Introducing Baseten Embeddings Inference: The fastest embeddings solution available

TL;DR

Baseten Embeddings Inference (BEI) is the most performant embeddings inference solution for high-throughput, low-latency production workloads. With over 2x higher throughput and 10% lower latency than previous industry standards, BEI powers embedding, reranker, and classifier inference for rapid responses even under heavy load. If you need high-performance inference for your embeddings workloads, reach out to talk to our engineers!

From search and retrieval applications to agents and recommender systems, rapid responses are a must-have for an excellent user experience. Companies building products that leverage embeddings in production need to ensure fast and reliable model performance, whether you’re processing an entire database worth of documents or handling 100,000 user requests.

We’re excited to announce Baseten Embeddings Inference (BEI), the fastest embeddings inference on the market, to provide users with the highest-throughput and lowest-latency embeddings inference at scale. With over 2x higher throughput and 10% lower latency than the next-best solution, BEI provides optimized inference performance out of the box for embedding, reranker, and classification models.

Video

BEI is tailored specifically for the needs of embedding workloads, which often receive high numbers of requests and require low latency for individual queries. Coupled with our optimized cold starts, elastic horizontal scale, and five nines uptime, you can use BEI with open-source, custom, or fine-tuned models or as part of compound AI systems for fast, reliable inference in production.

In this post, we’ll look at performance benchmarks and common use cases suited for BEI. If you’re looking for fast, reliable, and cost-efficient production inference for your embeddings use case (or anything else), you can reach out here to talk with our engineers.

BEI provides the fastest embeddings inference

After working with AI builders who are shipping embeddings pipelines to millions of users across the globe, we saw the need for a more performant inference solution. Other solutions on the market focus on scale (an inherent aspect of our infrastructure) or accuracy at the model level, and simply fall short in terms of throughput and latency. That’s why we built BEI.

To optimize BEI and benchmark it against other toolsets, we focused on two metrics: 

  • High concurrency: If I send 100,000 requests, how many can BEI handle per second?

  • Rapid single responses: If a single user is asking one question, what latency will they experience?

High throughput helps embeddings pipelines scale efficiently, whether you’re performing searches for thousands of users, storing millions of documents in a database, or providing content recommendations in real time. Low latency ensures that each individual query is processed quickly, meeting or exceeding service SLAs with a best-in-class user experience. 

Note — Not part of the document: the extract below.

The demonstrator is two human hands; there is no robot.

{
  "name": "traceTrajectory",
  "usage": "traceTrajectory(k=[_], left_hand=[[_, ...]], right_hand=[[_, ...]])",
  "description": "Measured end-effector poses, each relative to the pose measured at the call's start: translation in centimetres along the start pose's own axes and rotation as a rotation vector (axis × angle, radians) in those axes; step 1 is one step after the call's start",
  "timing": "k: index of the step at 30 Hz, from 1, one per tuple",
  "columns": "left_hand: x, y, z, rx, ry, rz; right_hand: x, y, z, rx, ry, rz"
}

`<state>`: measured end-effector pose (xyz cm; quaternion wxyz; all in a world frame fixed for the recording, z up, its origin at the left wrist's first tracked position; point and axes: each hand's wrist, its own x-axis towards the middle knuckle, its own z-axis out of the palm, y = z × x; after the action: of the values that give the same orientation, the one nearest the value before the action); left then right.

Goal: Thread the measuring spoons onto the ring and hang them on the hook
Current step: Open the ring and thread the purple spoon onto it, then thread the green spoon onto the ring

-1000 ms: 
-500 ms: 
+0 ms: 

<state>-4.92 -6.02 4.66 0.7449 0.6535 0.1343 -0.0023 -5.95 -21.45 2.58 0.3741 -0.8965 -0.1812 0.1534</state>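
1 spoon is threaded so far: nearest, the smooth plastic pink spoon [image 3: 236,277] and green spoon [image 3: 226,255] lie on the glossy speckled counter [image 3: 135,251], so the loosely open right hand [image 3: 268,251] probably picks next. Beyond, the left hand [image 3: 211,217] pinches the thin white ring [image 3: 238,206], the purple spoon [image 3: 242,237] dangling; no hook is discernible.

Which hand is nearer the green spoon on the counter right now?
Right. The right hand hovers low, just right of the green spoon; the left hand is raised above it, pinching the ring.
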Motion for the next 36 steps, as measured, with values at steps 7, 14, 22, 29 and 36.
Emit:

In terms of throughput, BEI can process 2x more requests per second compared to TEI, the next-best solution, and 9x more than Ollama, which was the least performant toolkit we assessed.

Benchmarking BEI under high load scenarios: model throughput when processing 256 documents with 512 tokens.

We also found that it’s over 10% (1.12x) faster than TEI for single queries.

Benchmarking BEI for real-time querying: BEI offers best in-class latency, measured over single-user requests with short queries.

BEI’s performance boosts aren’t an artifact of using more powerful hardware. BEI is even more memory-efficient than other toolkits, meaning you can run it on smaller instance types while still getting superior performance.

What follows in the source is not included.